Podocytes play a critical role in glomerular filtration, with the depletion of podocytes linked to the development of renal disease (Puelles and Bertram, 2015). An important aspect of our study, therefore, was to examine the cellular composition of glomeruli over the gestational period. Unfortunately, we were restricted in the number of kidneys we could analyse by whether the immunostaining was successful; this was likely dependent on the time between death and tissue fixation at autopsy.

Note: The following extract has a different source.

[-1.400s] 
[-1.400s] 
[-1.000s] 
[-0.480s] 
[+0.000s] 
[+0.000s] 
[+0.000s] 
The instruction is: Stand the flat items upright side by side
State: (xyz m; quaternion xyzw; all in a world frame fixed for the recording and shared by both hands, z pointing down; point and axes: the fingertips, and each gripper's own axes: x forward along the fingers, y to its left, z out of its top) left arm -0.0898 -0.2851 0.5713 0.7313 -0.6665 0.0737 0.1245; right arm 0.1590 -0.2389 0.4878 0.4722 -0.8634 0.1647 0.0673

Importantly, our findings suggest that once a glomerulus has formed and is in a mature stage of development, whether it is early in gestation or late in gestation, the number and proportion of podocytes relative to other glomerular cell types appears to remain relatively constant; this was applicable to the kidneys of both male and female infants. These findings are in contrast to those of Crobe et al. (2014), who reported that podocyte number in glomerular cross-sections decreases with increasing gestational age. It is important to note, however, that there were a number of confounders in that study, with the inclusion of both intrauterine growth restricted and preterm infants, as well as limitations regarding the use of a non-specific staining method to identify podocytes. Notably, in a recent study where the absolute number of podocytes per glomerulus were counted using stereological techniques it was shown that there is about a 1.8 fold increase in the number of podocytes formed in glomeruli as they progress from an immature form (pre-capillary loop stage) to the capillary loop stage form (Kikuchi et al., 2017). In our study only mature glomeruli were examined, however a limitation of our study is that cell numbers were assessed in glomerular cross-sections, and so the absolute number of podocytes per glomerulus was not determined.

Conclusion

The findings of this study highlight the considerable variation in the number of glomerular generations formed within the human kidney during gestation, as well as differences in the timing of the cessation of nephrogenesis. It is imperative to now elucidate the mechanisms leading to this spatial and temporal variability in renal development, as both have the potential to influence total nephron endowment. Furthermore, our findings suggest that late gestational glomerular growth differs in male and female infants, which is also an important avenue for future research.

Conflicts of Interest

The authors have no conflicts of interest relevant to this article to disclose.